**Items from a data source**

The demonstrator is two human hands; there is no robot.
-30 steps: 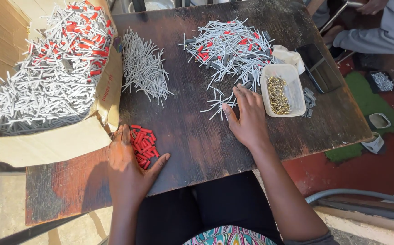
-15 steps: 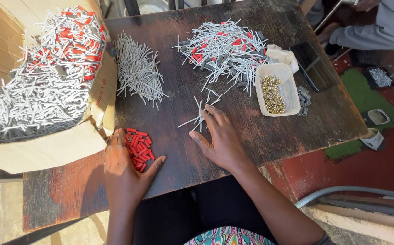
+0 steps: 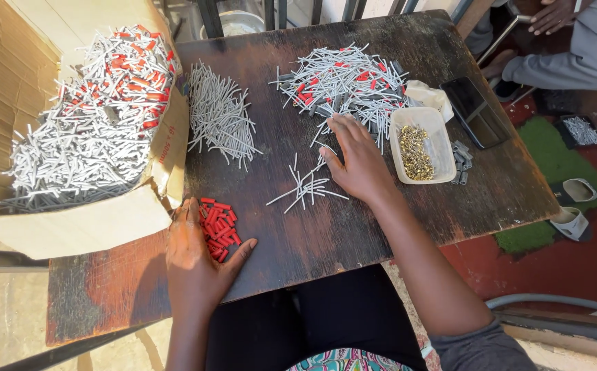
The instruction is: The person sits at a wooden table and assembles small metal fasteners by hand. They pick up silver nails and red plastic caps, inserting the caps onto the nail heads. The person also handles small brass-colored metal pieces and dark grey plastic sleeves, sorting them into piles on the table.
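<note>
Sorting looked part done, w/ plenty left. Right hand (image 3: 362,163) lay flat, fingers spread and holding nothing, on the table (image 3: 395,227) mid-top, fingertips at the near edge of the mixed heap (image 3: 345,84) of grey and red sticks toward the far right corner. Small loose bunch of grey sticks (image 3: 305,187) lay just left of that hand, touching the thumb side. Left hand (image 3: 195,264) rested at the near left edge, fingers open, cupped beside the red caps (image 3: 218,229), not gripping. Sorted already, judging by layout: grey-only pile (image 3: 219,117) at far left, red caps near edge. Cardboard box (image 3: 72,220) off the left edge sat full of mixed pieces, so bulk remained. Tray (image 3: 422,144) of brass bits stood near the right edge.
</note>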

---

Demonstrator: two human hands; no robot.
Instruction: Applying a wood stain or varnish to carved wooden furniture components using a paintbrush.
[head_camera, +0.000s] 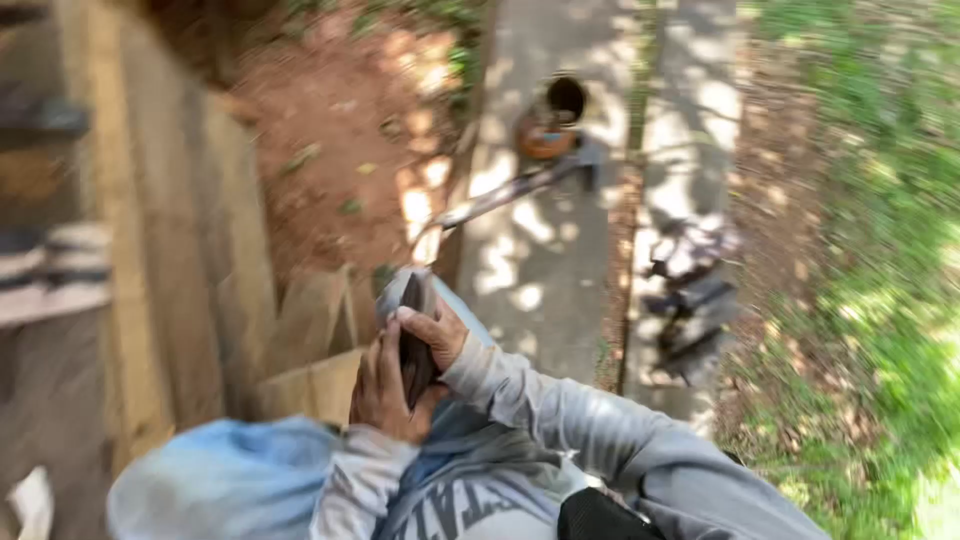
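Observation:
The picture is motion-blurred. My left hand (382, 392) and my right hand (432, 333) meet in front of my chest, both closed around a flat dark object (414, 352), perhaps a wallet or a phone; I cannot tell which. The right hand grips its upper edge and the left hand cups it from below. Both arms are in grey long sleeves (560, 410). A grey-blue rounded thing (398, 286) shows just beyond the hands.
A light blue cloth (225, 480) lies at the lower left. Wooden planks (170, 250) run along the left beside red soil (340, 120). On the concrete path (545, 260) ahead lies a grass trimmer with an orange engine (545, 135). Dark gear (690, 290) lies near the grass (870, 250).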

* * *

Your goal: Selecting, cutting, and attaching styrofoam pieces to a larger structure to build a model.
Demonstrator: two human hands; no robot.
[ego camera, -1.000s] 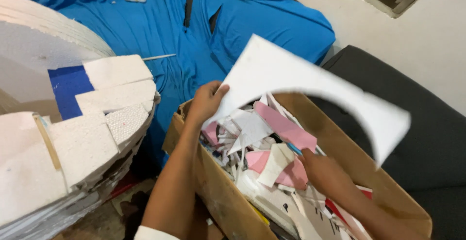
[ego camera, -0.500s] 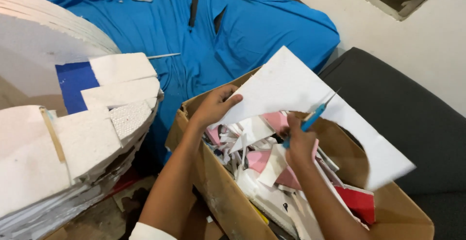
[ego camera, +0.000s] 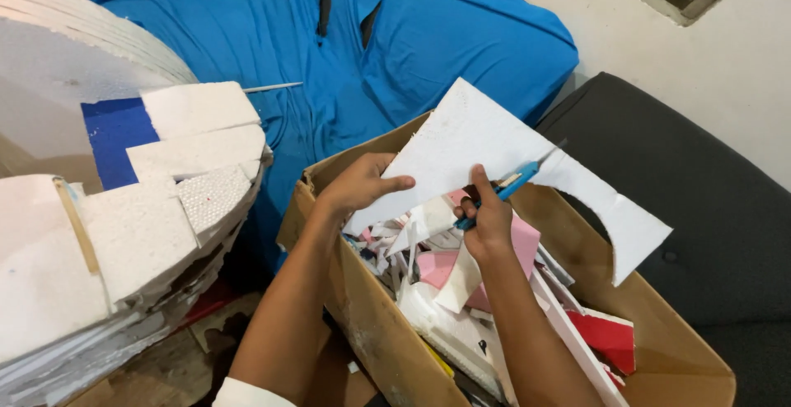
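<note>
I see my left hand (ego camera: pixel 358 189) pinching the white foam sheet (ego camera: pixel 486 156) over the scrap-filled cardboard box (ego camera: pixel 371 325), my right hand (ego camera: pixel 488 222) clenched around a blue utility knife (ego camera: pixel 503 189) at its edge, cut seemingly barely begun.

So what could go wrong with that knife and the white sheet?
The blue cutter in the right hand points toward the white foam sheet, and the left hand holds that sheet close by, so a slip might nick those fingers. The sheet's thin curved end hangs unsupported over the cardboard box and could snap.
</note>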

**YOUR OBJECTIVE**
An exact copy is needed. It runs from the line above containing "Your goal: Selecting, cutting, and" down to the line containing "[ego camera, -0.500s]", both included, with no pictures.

**OUTPUT OF THE EXERCISE**
Your goal: Selecting, cutting, and attaching styrofoam pieces to a larger structure to build a model.
Demonstrator: two human hands; no robot.
[ego camera, -1.000s] 
[ego camera, -0.500s] 

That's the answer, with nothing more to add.